▶ Task
Wherever the string "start" shows up in the material below, copy that line.

------------------------------------

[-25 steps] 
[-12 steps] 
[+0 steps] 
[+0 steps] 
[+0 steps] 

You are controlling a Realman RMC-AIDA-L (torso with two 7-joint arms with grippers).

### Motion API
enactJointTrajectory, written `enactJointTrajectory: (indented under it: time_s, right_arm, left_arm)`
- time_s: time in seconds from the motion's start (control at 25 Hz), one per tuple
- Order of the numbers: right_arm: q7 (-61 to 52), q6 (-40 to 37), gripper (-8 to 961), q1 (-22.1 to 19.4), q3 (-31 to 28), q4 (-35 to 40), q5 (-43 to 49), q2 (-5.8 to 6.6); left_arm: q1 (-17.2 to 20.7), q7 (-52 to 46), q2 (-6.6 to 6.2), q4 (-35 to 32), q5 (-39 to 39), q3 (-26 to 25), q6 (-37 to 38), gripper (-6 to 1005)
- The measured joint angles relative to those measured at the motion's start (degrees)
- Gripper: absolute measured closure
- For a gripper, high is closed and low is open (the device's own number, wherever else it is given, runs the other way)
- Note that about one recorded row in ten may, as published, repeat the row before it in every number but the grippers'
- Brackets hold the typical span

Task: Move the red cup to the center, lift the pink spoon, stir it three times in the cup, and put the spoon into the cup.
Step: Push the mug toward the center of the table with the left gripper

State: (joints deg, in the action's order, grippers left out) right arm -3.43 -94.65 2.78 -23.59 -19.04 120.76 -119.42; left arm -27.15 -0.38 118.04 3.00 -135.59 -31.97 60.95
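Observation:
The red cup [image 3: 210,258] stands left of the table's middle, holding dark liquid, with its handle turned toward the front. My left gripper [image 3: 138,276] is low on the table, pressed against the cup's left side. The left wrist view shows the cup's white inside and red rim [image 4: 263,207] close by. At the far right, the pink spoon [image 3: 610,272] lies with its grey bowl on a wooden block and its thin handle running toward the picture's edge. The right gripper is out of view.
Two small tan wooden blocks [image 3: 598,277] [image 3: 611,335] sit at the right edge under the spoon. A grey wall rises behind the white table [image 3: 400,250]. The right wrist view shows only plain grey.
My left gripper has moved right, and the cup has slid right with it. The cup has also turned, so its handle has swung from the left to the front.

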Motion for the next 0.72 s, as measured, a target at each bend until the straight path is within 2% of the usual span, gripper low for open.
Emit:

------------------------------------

▶ Answer space
- time_s: time in seconds from the motion's start (control at 25 Hz), one per tuple
- The measured joint angles relative to those measured at the motion's start (degrees)

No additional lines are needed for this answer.